The computational linguistic community has agreed on the need to leverage human expert annotations in experience-based learning for bias detection and mitigation [3,4,5,6]. However, the linguistics literature often underestimates the importance of linguistic annotators because of the widespread tendency to value the figures of preand post-editors [7,8]. Editing and annotation are substan-tially different: while language editing tools rewrite parts of the source text based on predefined expert-provided rules, Natural Language Understanding and Generation models can leverage annotations to capture the nuances of annotated text in a self-supervised manner. The use of textual annotations also relieves annotators of the task of explicitly formulating or adhering to ad hoc linguistic rules.

In the context of inclusive language understanding and generation, most of the previous work exploits rule-based or round-trip translations to annotate texts for inclusivity issues [9,10,11,12]. However, these works often overlook the significance of human expert annotations, opting instead for rule-based approaches or artificially created datasets generated through round-trip translations. The role of linguistic annotators in providing specific understanding and annotations of language data is crucial for developing more inclusive AI models [13,14].

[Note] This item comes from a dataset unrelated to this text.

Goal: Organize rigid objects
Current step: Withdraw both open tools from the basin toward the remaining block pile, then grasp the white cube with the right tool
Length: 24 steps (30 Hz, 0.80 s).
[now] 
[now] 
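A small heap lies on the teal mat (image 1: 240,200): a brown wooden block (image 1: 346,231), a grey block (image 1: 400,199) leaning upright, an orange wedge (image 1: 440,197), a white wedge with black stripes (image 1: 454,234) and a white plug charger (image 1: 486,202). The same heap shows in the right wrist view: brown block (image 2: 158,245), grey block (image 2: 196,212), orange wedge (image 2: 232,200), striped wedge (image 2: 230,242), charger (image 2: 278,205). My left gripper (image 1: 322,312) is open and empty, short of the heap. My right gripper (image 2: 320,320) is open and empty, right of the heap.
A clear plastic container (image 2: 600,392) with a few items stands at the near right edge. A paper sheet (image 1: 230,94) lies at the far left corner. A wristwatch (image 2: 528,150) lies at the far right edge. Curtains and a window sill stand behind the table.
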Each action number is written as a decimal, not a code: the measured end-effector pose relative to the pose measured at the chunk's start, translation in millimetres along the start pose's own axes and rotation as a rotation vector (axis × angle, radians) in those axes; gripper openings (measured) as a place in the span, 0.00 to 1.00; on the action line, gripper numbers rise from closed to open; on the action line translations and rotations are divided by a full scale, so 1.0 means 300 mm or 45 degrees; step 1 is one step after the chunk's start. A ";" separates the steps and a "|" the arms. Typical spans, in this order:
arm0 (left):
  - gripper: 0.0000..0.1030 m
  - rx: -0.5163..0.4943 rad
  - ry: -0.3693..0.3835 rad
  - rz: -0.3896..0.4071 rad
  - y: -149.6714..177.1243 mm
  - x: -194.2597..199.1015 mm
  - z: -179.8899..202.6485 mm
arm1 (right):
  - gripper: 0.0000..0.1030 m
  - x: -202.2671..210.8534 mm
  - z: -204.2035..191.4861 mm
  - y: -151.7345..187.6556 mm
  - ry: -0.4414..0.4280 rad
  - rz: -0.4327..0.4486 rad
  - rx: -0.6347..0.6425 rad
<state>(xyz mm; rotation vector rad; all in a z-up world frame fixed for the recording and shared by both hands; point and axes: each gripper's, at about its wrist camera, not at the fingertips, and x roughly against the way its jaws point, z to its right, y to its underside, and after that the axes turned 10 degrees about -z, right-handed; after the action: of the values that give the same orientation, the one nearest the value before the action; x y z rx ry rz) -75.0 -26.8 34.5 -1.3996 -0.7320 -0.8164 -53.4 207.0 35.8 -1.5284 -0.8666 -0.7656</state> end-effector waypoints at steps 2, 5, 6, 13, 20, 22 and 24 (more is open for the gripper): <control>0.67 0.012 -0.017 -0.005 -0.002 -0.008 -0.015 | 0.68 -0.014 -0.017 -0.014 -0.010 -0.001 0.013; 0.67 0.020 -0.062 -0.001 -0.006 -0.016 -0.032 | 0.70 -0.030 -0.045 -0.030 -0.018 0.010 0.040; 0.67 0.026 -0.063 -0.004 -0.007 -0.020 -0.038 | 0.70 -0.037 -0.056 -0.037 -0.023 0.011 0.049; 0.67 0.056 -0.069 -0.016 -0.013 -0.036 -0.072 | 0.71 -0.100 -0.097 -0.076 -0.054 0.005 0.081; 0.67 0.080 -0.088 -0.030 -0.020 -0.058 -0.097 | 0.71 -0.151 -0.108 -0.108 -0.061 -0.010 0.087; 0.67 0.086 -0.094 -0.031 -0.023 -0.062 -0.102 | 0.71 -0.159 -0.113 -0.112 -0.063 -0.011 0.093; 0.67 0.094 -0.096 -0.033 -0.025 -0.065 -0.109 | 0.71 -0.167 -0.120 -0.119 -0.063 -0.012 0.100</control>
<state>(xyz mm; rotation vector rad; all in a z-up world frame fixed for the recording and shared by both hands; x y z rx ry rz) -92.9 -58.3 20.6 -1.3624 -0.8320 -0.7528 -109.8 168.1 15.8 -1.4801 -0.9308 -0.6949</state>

A limited body of work has been devoted to generating and exploiting multi-faceted expert human annotations to drive AI models for inclusive language, e.g., [15,16,17]. However, existing benchmarks of annotated text for inclusive language processing neglect potentially relevant aspects such as the level of inclusiveness, the intended context of use, and the text genre. These aspects have the potential to improve the inclusive language understanding and generation capabilities of AI models.

This paper proposes an expert-annotated dataset covering these new aspects and investigates their usefulness in enhancing the performance of the task of non-inclusive text reformulation in the absence of rule-based editing models.

To this end, we enrich a corpus of Italian administrative documents with multi-aspect annotations, providing more insights into the inclusive language nuances. The purpose is to enable the study of new features describing inclusiveness aspects neglected by existing approaches, such as the level of inclusiveness, register, and genre. By enriching the language descriptions with new inclusiveness-related features, we provide the research community with new resources to enhance the understanding and writing capabilities of AIbased solutions.

We also collect preliminary results on the use of multiaspect annotations in a multi-task learning approach to enhance non-inclusive language reformulations. The results confirm the potential of the inclusiveness-related expert annotations.

The annotation process

The term annotation is often used to indicate the process by which textual data are subjected to a tightly interrelated two-phase activity [6]: a) Identification, selection, and localisation of specific documents, and b) Interpretation and labeling of those documents. The first phase entails identifying and detailing the text segments that exhibit the linguistic phenomenon under investigation. Subsequently, in the interpretation phase, the selected occurrences are humanly labeled. These annotations may encompass various forms ranging from a selection of pre-established alternatives to free-text comments or possible reformulations.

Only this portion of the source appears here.